Final answer:
To show that the sequence (xₙ) is a Cauchy sequence, we need to prove that for any positive ɛ, there exists an integer N such that for all m, n ≥ N, |xₙ - xₘ| < ɛ. We can find the general formula for xₙ using the given recursive relation. By examining the terms of the sequence, we notice a pattern that can be proven using mathematical induction. Finally, we prove that the sequence is indeed a Cauchy sequence by considering two cases and showing that for any positive ɛ, there exists an integer N that satisfies the Cauchy condition.
Step-by-step explanation:
To show that the sequence (xₙ) is a Cauchy sequence, we need to prove that for any positive ɛ, there exists an integer N such that for all m, n ≥ N, |xₙ - xₘ| < ɛ. Let's begin.
- Start by finding the general formula for xₙ. We have x₁ = 1, x₂ = 2, and the recursive relation xₙ₊₂ = 1/3 xₙ₊₁ + 2/3 xₙ.
- We can find the first few terms using the recursive relation: x₃ = 1/3 x₂ + 2/3 x₁ = 1/3(2) + 2/3(1) = 1, x₄ = 1/3 x₃ + 2/3 x₂ = 1/3(1) + 2/3(2) = 4/3, and so on.
- We can notice a pattern: xₙ = 1 for odd n, and xₙ = 2n/3 for even n. This pattern can be proven using mathematical induction.
- Now let's prove that the sequence (xₙ) is a Cauchy sequence. Let ɛ > 0 be given. We need to find an integer N such that for all m, n ≥ N, |xₙ - xₘ| < ɛ.
- Let's consider two cases:
- If both m and n are odd, then |xₙ - xₘ| = 0, since xₙ = xₘ = 1. Therefore, any choice of N will satisfy the condition.

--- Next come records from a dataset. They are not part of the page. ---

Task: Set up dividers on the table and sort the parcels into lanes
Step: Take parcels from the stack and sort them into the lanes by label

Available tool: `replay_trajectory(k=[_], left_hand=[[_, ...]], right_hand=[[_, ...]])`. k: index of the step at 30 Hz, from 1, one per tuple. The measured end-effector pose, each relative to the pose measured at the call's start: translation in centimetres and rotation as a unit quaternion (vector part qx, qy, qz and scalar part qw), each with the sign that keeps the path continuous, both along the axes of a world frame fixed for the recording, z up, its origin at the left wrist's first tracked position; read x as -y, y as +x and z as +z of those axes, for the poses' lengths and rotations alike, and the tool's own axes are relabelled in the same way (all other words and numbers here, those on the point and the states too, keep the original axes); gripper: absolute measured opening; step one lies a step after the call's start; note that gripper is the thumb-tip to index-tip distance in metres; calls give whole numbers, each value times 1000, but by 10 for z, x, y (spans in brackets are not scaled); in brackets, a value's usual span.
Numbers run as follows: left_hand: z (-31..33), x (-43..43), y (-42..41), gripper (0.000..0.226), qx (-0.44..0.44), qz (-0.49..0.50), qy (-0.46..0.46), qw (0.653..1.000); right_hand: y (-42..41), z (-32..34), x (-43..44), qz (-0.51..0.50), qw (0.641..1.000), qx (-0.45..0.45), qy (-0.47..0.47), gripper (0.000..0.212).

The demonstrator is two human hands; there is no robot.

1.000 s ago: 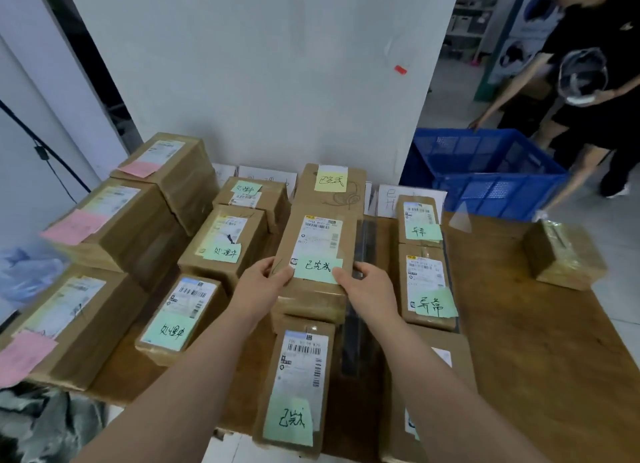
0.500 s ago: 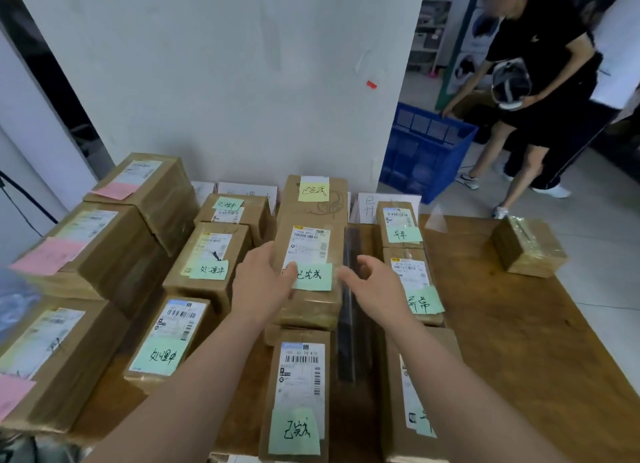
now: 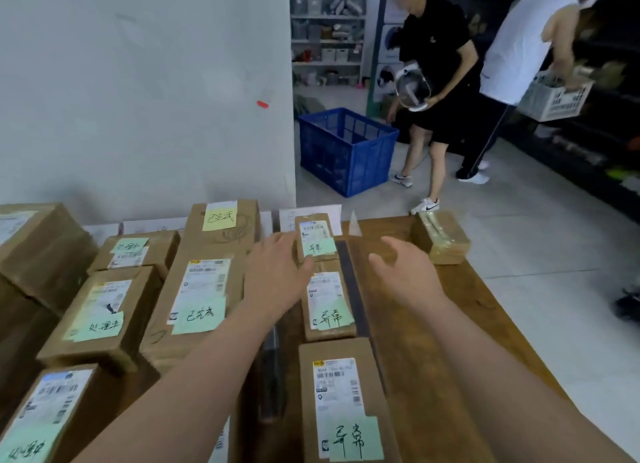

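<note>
Green-noted parcels (image 3: 329, 303): brown cardboard, ranked in lanes on the tabletop (image 3: 412, 358); the notes presumably name each lane. Dark divider strip (image 3: 349, 289): flat along the right lane's outer edge, bounding it. Lone taped parcel (image 3: 441, 237): far right, well apart, no note, likely unsorted. Left hand (image 3: 277, 272), right hand (image 3: 405, 272): both spread, empty.

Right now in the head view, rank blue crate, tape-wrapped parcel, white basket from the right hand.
1. Tape-wrapped parcel, beside the right hand, on the table.
2. Blue crate, floor behind the table.
3. White basket, carried, far right.
</note>
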State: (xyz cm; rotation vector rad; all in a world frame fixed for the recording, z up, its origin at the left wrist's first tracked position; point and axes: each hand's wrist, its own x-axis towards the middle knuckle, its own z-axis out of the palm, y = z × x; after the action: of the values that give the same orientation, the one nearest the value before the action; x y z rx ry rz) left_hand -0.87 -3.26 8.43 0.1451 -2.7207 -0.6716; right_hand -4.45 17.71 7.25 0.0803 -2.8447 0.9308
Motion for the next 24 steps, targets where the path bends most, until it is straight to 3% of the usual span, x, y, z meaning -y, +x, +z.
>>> replay_trajectory(k=[14, 24], left_hand=[[-40, -239, -165, 57, 107, -53, 31, 992], [-113, -304, -263, 61, 238, -21, 131, 962]], right_hand=[[-145, -34, -247, -60, 993, 98, 18, 46], [-237, -113, -299, -29, 980, 192, -33, 45]])
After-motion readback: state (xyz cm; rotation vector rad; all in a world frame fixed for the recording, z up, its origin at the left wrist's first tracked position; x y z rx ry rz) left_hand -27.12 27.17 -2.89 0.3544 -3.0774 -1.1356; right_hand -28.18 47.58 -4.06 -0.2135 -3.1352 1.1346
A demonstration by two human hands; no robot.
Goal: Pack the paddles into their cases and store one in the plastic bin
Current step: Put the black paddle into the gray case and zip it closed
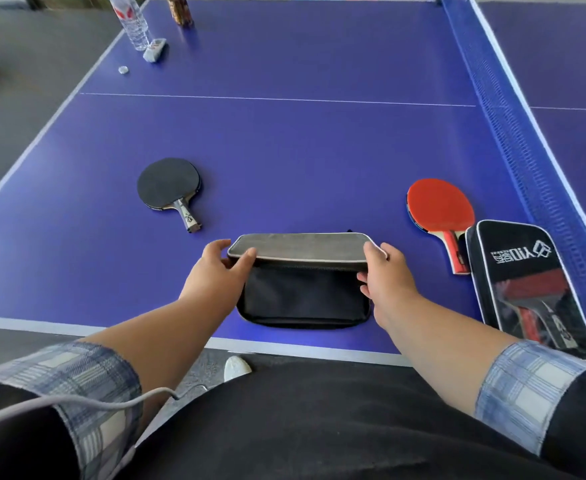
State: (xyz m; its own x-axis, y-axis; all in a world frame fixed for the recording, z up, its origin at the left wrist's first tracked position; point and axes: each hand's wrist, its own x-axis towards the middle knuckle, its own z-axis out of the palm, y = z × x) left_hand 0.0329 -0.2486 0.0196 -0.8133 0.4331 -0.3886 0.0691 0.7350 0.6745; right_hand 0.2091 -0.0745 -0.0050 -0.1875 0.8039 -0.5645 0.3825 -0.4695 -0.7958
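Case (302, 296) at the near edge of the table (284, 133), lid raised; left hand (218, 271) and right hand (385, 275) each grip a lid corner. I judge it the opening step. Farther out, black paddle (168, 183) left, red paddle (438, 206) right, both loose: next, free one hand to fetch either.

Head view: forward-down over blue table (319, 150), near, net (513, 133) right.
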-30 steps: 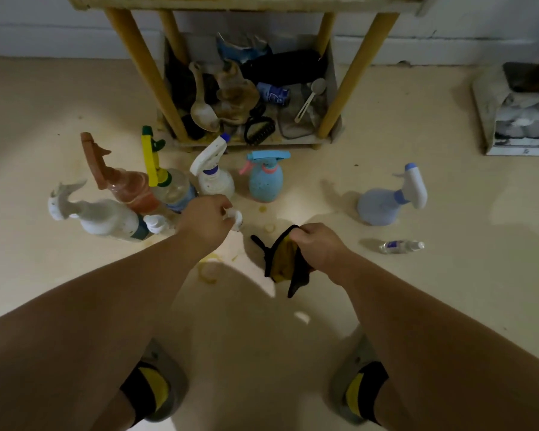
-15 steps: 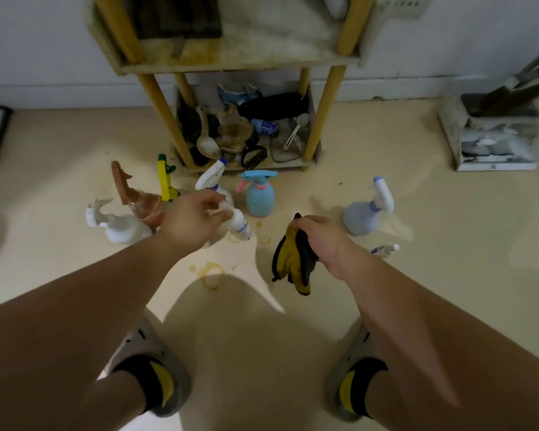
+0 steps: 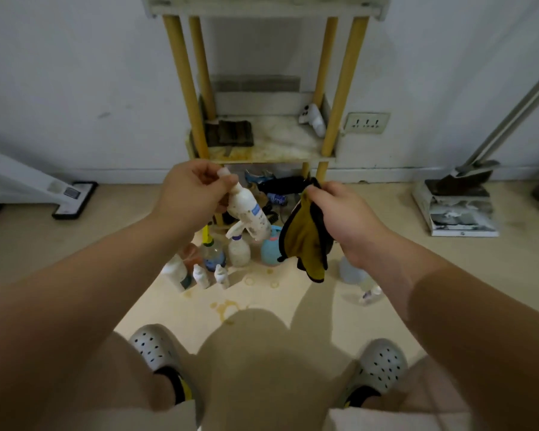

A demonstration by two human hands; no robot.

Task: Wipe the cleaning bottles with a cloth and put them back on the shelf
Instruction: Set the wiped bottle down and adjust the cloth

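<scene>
Midair in front of the shelf, left hand pinches the white bottle by its neck, long axis slanting down-right, base just beside the yellow cloth gripped in the right hand.

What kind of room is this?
Probably a home utility or storage corner: a stained shelf against the wall, spray bottles on the floor, and a dustpan and mop alongside.

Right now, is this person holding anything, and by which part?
Yes. The left hand pinches a small white bottle near its cap, body hanging below. The right hand grips a yellow cloth by its top edge.
</scene>
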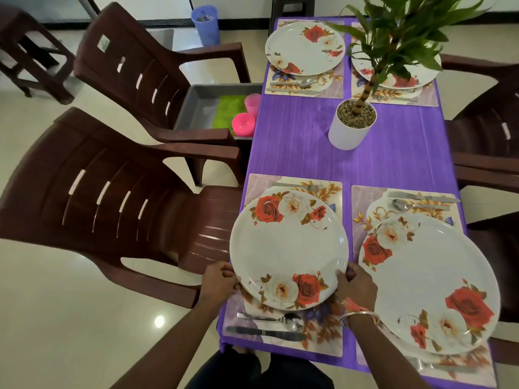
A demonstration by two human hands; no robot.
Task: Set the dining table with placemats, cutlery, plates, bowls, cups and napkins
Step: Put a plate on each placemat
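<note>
Hidden: the plant (398,37) is covering part of the far plate (404,81), and the fingertips under the near rim are not showing.
Plate (289,248): it is lying over the near left mat (323,343), between the fork (303,187) and the spoon (280,321).
Left hand (222,282): it is grasping the plate's near left rim.
Right hand (356,287): it is grasping the near right rim.

No words or numbers can be read. A small pale sticker (104,42) sits on the back of the far brown chair (134,71), its print too small and blurred to make out
</note>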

- If both m and n are even, then |xₙ - xₘ| = |2n/3 - 2m/3| = 2/3|n - m|. We want this expression to be less than ɛ, so we choose N = ⌊3ɛ/2⌋ + 1 as an integer greater than or equal to 3ɛ/2. For all m, n ≥ N, |xₙ - xₘ| = 2/3|n - m| ≤ 2/3(N - 1) < 2/3(3ɛ/2) = ɛ, which satisfies the condition.
- Therefore, for any positive ɛ, we have found an integer N such that for all m, n ≥ N, |xₙ - xₘ| < ɛ. This proves that the sequence (xₙ) is a Cauchy sequence.